Here we need to use two regular expressions to identify the areas of whitespace that are safe to remove.

private static readonly Regex RegexBetweenTags = new Regex(@">(?! )\s+", RegexOptions.Compiled);

private static readonly Regex RegexLineBreaks = new Regex(@"([\n\s])+?(?<= {2,})<", RegexOptions.Compiled);

This method uses the two regular expressions to remove any whitespace from a string of HTML.

public static string RemoveWhitespaceFromHtml(string html)

{

  html = RegexBetweenTags.Replace(html, ">");

  html = RegexLineBreaks.Replace(html, "<");

 

  return html.Trim();

}

This method is safe for removing whitespace from any HTML fragment or document. If the HTML string contains inline styles or scripts, they will not be touched and stripped from whitespace - only the HTML. For trimming the inline styles and scripts, please look at Minify stylesheets and Minify JavaScript.

3. Send whitespace-free HTML to the browser

If you chose to override the Render method, you can see from the code above that it's already taken care of. All you need to do is to pass the html variable to the RemoveWhitespaceFromHtml method. For the HttpModule, you need to convert the HTML back to a byte array and write it to the output stream filter. Again, see the code for the RemoveWhitespaceFilterStream for a demonstration on how it is done.

Things to notice

By intercepting the HTML output and do string manipulations on it, it will require more work for the CPU. This technique, like most other performance techniques, is a tradeoff between bandwidth/rendering speed and CPU load. The larger the HTML document is, the more processing is required to do the string manipulation. The WebOptimizer has a limit on documents larger than ~80 KB because of the way the .NET Garbage Collector works. That said, most HTML documents are a lot smaller but if some pages on a site is very large, the WebOptimizer will simply ignore them and garbage collection will not be effected negatively.

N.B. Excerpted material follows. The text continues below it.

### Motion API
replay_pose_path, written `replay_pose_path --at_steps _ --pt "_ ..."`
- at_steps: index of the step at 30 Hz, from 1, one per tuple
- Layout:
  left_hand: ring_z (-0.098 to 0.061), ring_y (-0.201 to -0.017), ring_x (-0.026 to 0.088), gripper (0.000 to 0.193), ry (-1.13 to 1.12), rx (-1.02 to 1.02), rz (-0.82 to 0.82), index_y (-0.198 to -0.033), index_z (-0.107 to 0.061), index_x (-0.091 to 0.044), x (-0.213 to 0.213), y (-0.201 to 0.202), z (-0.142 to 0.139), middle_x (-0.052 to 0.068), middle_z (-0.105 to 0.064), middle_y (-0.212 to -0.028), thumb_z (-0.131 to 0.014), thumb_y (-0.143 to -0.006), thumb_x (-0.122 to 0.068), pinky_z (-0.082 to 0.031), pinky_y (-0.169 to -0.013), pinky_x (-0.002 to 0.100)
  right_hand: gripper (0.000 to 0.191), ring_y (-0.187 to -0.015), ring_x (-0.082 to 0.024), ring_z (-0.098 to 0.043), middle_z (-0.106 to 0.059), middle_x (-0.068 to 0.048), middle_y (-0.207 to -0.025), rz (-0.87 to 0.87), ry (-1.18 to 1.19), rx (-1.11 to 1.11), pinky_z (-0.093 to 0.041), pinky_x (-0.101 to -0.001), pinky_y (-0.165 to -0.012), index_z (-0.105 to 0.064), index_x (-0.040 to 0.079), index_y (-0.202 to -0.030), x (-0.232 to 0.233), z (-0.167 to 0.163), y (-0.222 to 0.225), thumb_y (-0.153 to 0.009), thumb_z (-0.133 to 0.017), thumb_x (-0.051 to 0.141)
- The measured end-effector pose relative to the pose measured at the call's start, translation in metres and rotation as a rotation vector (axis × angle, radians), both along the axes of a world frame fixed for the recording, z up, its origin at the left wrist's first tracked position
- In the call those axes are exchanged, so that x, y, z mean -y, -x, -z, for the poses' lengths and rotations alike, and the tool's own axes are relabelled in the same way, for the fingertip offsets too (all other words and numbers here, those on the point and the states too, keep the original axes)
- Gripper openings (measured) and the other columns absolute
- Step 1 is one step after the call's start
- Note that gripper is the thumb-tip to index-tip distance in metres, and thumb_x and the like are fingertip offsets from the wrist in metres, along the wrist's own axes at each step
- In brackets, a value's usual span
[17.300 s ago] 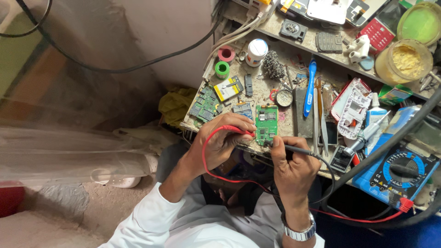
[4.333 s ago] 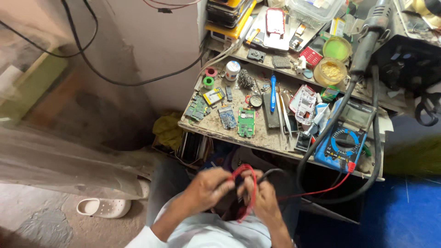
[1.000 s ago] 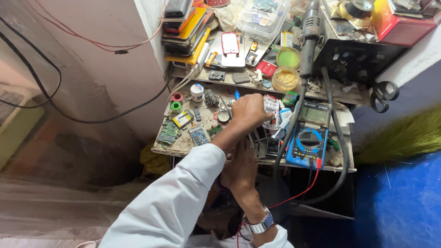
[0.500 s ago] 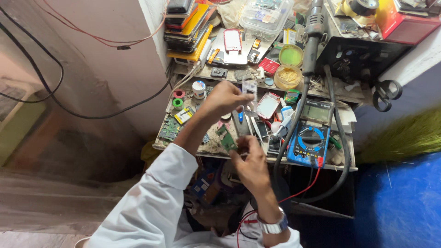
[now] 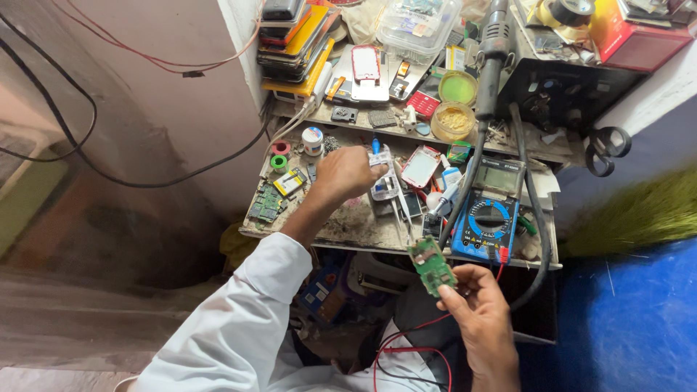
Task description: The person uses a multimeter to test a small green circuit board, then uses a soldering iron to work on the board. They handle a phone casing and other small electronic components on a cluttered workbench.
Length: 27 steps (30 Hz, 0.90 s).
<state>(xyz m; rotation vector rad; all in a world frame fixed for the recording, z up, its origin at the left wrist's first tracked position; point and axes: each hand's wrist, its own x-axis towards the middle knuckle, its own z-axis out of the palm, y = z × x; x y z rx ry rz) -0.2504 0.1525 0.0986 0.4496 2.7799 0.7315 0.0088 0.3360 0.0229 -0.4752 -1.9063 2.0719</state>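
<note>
The right hand (image 5: pixel 475 308) pinches a small green circuit board (image 5: pixel 432 266) at the near edge of the surface (image 5: pixel 348 229). Farther left, the left hand (image 5: pixel 347 173) grips a clear plastic part (image 5: pixel 385 178) above the surface, near the blue multimeter (image 5: pixel 488 218).

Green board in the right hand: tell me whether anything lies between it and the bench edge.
Nothing visible does. The right hand holds the green board just below the bench edge, with open air between. The blue multimeter sits on the bench just right of it; its red leads hang below.
</note>
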Motion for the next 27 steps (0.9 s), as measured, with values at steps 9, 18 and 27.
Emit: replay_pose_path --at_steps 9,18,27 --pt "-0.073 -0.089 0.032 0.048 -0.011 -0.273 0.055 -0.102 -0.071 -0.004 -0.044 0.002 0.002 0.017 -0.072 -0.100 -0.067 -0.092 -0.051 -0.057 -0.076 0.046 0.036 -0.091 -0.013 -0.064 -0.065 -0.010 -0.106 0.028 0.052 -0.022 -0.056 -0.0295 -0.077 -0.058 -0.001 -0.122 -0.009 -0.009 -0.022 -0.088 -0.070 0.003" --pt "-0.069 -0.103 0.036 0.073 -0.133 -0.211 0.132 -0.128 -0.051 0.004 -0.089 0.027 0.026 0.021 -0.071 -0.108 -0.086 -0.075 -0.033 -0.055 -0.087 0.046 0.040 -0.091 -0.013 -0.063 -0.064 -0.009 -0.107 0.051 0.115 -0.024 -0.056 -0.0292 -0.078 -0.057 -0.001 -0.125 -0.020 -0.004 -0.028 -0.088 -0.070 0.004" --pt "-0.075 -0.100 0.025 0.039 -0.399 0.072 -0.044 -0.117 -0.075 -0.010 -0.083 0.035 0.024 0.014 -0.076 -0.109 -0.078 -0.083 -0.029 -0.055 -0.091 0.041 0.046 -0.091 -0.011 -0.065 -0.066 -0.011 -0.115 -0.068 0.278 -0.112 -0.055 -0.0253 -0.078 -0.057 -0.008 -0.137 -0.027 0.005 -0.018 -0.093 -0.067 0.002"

In the case of removing whitespace, the extra CPU load is extremely low.

The WebOptimizer

By using the WebOptimizer you get the RemoveWhitespaceModule that performs the whitespace removal automatically for every ASP.NET application. All you need to do is to add the WebOptimizer.dll in your Bin folder and register the module in the web.config like so:

<add name="RemoveWhitespaceModule" type="WebOptimizer.Modules.RemoveWhitespaceModule, WebOptimizer" />

It works on both IIS 6 and 7 in either Classic Mode or Integrated Pipeline Mode.